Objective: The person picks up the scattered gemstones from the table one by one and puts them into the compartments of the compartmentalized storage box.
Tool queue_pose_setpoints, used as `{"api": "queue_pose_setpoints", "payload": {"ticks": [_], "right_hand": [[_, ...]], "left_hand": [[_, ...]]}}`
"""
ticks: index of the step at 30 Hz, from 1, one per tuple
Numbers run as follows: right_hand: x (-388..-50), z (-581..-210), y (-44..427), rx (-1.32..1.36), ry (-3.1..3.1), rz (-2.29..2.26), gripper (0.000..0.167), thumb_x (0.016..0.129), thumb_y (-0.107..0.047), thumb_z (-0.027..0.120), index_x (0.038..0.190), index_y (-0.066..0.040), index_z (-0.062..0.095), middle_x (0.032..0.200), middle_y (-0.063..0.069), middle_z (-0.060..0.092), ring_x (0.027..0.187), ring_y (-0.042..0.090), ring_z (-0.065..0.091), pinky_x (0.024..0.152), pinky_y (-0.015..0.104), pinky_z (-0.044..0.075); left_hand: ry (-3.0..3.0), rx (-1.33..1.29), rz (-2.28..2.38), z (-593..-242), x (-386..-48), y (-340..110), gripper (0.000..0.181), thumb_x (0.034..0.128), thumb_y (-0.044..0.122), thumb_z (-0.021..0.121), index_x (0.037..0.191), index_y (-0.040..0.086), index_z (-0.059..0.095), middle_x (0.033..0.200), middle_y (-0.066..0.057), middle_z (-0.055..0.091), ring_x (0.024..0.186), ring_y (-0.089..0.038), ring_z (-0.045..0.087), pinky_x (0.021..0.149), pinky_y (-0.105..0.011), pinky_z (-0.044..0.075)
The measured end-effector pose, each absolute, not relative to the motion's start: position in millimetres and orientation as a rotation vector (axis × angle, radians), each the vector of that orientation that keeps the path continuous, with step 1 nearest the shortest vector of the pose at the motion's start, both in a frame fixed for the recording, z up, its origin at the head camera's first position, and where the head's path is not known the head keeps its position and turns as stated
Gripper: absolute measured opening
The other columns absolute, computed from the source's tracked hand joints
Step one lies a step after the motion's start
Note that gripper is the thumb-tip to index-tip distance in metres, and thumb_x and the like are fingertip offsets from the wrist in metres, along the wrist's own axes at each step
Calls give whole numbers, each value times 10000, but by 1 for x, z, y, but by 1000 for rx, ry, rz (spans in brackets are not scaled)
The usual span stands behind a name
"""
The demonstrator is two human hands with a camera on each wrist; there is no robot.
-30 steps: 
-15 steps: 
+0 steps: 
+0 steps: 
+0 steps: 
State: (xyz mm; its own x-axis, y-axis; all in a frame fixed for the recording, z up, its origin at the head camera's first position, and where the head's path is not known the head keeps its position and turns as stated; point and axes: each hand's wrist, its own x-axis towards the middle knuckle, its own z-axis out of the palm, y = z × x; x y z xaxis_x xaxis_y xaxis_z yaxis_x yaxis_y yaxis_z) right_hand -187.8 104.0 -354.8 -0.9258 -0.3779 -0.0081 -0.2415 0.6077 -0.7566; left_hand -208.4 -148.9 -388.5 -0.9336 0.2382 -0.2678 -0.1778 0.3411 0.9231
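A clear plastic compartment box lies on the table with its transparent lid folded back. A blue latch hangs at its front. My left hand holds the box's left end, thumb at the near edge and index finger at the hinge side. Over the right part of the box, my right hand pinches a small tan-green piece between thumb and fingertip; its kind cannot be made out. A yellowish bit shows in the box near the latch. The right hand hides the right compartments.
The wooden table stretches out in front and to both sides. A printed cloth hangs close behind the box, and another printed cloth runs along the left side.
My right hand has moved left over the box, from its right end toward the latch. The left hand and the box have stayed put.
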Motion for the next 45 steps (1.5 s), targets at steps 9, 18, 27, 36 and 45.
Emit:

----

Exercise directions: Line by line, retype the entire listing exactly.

Your solution:
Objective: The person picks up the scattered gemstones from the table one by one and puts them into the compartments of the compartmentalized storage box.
Tool queue_pose_setpoints, used as `{"api": "queue_pose_setpoints", "payload": {"ticks": [_], "right_hand": [[_, ...]], "left_hand": [[_, ...]]}}`
"""
ticks: index of the step at 30 Hz, from 1, one per tuple
Numbers run as follows: right_hand: x (-388..-50), z (-581..-210), y (-44..427), rx (-1.32..1.36), ry (-3.1..3.1), rz (-2.29..2.26), gripper (0.000..0.167), thumb_x (0.016..0.129), thumb_y (-0.107..0.047), thumb_z (-0.027..0.120), index_x (0.038..0.190), index_y (-0.066..0.040), index_z (-0.062..0.095), middle_x (0.032..0.200), middle_y (-0.063..0.069), middle_z (-0.060..0.092), ring_x (0.027..0.187), ring_y (-0.042..0.090), ring_z (-0.065..0.091), pinky_x (0.024..0.152), pinky_y (-0.015..0.104), pinky_z (-0.044..0.075); left_hand: ry (-3.0..3.0), rx (-1.33..1.29), rz (-2.28..2.38), z (-593..-242), x (-386..-48), y (-340..110), gripper (0.000..0.181), thumb_x (0.034..0.128), thumb_y (-0.044..0.122), thumb_z (-0.021..0.121), index_x (0.037..0.191), index_y (-0.040..0.086), index_z (-0.059..0.095), middle_x (0.033..0.200), middle_y (-0.066..0.057), middle_z (-0.055..0.091), ring_x (0.024..0.186), ring_y (-0.089..0.038), ring_z (-0.045..0.087), pinky_x (0.021..0.149), pinky_y (-0.105..0.011), pinky_z (-0.044..0.075)
The measured end-effector pose, each absolute, not relative to the motion's start: position in millimetres and orientation as a rotation vector (axis × angle, radians), each the vector of that orientation that keeps the path continuous, with step 1 nearest the shortest vector of the pose at the motion's start, both in a frame fixed for the recording, z up, its origin at the head camera's first position, and where the head's path is not known the head keeps its position and turns as stated
Gripper: absolute measured opening
The other columns absolute, computed from the source's tracked hand joints
Step one lies a step after the motion's start
Note that gripper is the thumb-tip to index-tip distance in metres, and thumb_x and the like are fingertip offsets from the wrist in metres, along the wrist's own axes at each step
Calls give whole numbers, each value times 10000, but by 1 for x, z, y, but by 1000 for rx, ry, rz (spans in brackets are not scaled)
The usual span stands behind a name
"""
The demonstrator is two human hands with a camera on each wrist; there is no robot.
-30 steps: 
-15 steps: 
+0 steps: 
+0 steps: 
+0 steps: 
State: (xyz mm; its own x-axis, y-axis; all in a frame fixed for the recording, z up, its origin at the head camera's first position, and where the head's path is not known the head keeps its position and turns as stated; point and axes: each hand's wrist, its own x-axis towards the middle knuckle, its own z-axis out of the palm, y = z × x; x y z xaxis_x xaxis_y xaxis_z yaxis_x yaxis_y yaxis_z) right_hand -187.8 104.0 -354.8 -0.9258 -0.3779 -0.0081 -0.2415 0.6077 -0.7566; left_hand -208.4 -148.9 -388.5 -0.9336 0.2382 -0.2678 -0.1778 0.3411 0.9231
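A clear plastic compartment box lies on the table with its transparent lid folded back. A blue latch hangs at its front. My left hand holds the box's left end, thumb at the near edge and index finger at the hinge side. Over the right part of the box, my right hand pinches a small tan-green piece between thumb and fingertip; its kind cannot be made out. A yellowish bit shows in the box near the latch. The right hand hides the right compartments.
The wooden table stretches out in front and to both sides. A printed cloth hangs close behind the box, and another printed cloth runs along the left side.
My right hand has moved left over the box, from its right end toward the latch. The left hand and the box have stayed put.
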Motion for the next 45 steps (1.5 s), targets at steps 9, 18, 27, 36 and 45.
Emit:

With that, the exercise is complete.